Saga menggaruk-garuk alisnya yang tak gatal. "Aku akan kembali hari ini juga," putus Saga dan beranjak dari duduknya. "Siapkan mobil."

Cassie tertegun. Tak biasanya Saga terburu saat mengurusi urusan pekerjaan. Ya, mungkin pria itu memang selalu tergila untuk melakukan segala sesuatu tepat pada waktu dan apa yang diinginkan. Tetapi, pergi ke The Selenna yang memakan waktu perjalanan hampir enam jam untuk pulang dan pergi, sudah tentu mereka selalu bermalam di sana. Memaksa pulang di hari yang sama sudah tentu paling cepat akan sampai tengah malam. Belum jika pertemuan mereka tak berjalan dengan lancar. Kening Cassie berkerut lebih dalam memikirkan penyebab pria itu menjadi lebih betah berada di rumah.

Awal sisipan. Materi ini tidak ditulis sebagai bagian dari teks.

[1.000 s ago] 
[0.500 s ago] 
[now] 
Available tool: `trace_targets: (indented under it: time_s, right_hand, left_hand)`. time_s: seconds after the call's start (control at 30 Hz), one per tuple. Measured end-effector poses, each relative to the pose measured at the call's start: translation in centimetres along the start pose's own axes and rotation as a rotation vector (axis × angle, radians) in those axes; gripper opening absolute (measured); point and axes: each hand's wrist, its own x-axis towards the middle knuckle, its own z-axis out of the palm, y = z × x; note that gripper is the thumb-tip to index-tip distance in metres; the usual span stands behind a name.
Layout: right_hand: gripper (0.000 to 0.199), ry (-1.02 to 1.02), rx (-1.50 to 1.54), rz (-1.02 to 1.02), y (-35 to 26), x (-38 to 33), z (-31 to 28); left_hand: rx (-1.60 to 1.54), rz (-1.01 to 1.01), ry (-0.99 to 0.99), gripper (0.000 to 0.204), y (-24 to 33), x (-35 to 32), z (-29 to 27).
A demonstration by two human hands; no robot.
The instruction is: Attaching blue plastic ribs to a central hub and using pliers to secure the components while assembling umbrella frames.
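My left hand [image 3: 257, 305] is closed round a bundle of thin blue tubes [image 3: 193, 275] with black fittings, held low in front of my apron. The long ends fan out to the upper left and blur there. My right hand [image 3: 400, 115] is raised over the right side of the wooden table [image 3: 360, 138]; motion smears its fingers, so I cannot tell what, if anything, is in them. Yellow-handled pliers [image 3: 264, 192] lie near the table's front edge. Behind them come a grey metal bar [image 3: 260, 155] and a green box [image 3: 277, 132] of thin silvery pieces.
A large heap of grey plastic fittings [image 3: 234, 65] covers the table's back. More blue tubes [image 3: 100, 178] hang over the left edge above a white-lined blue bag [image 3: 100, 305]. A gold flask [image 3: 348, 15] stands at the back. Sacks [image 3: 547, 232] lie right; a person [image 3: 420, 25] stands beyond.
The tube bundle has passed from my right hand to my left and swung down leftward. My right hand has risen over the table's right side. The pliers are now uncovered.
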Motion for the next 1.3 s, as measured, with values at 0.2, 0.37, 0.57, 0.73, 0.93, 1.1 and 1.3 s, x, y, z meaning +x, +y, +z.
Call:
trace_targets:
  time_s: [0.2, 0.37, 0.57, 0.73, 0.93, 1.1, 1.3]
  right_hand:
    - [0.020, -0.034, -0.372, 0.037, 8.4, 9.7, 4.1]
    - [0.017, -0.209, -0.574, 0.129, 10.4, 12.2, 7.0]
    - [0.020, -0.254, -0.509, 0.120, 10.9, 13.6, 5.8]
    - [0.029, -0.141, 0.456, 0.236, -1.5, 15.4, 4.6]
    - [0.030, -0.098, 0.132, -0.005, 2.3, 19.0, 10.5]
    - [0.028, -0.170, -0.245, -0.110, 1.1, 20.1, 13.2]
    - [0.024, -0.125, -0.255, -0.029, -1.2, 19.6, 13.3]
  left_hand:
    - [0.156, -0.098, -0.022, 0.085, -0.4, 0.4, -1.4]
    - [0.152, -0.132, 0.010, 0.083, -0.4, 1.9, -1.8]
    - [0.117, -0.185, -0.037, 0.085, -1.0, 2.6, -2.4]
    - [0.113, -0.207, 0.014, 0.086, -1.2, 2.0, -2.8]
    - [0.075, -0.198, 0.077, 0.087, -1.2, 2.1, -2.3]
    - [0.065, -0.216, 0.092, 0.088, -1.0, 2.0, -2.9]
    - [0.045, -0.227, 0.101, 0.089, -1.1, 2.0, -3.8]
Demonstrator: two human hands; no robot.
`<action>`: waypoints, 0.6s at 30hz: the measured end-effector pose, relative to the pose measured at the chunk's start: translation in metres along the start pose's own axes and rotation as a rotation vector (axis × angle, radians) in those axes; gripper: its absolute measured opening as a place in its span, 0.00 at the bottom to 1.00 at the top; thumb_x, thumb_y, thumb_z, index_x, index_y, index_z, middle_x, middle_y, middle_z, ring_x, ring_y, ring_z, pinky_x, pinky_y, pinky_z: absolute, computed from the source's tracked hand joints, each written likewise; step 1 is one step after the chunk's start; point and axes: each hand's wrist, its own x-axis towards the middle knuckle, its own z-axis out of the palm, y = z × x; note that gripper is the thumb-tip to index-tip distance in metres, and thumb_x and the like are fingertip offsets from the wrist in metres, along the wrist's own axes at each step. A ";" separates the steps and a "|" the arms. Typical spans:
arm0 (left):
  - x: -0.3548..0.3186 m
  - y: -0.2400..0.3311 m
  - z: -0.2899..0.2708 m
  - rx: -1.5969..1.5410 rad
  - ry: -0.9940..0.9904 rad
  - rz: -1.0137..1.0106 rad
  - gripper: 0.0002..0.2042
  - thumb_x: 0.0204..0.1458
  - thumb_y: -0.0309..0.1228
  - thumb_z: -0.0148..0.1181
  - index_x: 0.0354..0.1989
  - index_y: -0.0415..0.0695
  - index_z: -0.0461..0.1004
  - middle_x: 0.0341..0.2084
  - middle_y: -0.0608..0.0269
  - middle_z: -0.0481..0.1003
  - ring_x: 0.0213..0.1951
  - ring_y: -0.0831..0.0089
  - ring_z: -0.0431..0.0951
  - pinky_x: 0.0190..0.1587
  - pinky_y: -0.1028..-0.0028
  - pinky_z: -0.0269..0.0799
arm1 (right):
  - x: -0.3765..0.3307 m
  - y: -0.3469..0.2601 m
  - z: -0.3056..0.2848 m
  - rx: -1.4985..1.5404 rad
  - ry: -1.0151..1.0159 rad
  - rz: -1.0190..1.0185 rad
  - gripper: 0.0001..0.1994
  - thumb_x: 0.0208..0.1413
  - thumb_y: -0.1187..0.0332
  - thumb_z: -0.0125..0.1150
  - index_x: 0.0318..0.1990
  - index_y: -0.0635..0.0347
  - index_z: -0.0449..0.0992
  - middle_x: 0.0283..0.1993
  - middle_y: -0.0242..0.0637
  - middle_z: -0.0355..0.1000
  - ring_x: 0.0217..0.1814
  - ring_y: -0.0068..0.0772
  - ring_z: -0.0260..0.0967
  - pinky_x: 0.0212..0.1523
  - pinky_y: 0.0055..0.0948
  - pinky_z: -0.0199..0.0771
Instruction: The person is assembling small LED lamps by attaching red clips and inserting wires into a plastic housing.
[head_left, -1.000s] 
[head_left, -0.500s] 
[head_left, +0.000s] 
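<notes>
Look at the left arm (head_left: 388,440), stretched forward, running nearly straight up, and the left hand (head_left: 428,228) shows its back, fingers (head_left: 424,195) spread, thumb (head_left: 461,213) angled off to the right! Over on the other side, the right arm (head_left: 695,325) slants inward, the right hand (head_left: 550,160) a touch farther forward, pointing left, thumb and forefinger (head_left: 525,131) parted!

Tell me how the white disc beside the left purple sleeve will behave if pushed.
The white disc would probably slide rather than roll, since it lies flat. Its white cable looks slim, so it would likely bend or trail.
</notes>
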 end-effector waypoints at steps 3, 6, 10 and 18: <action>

'Sial! Apa karena wanita murahan itu?'

"Ya, jika kau memang penasaran." Alec menjawab pertanyaan tak terucap yang bergema di kepala Cassie.

Cassie menoleh dan menatap Alec meminta penjelasan lebih.

"Saga masih sangat tergila-gila pada Sesil. Itulah sebabnya dia tak akan tertarik pada wanita mana pun yang rela menghangatkan ranjangnya di The Selenna dan memilih pulang untuk tidur di pelukan Sesil." Alec melemparkan cengiran polosnya pada Cassie sebagai bentuk solidaritasnya sebagai sesama teman seperjuangan. Tetapi tak cukup peduli pada rasa sakit yang ditanggung Cassie. Wanita itu memang terlalu keras kepala dan sensitif jika menyangkut perasaan pribadinya pada Saga. Sudah seharusnya wanita dewasa bertanggung jawab untuk perasaanya sendiri, bukan.

Kedua tangan Cassie terkepal dan tatapannya menajam ke arah Alec. "Aku akan membuat Saga membuang wanita itu seperti sampah."

Alec mengangkat kedua tangannya tak peduli. "Semoga berhasil."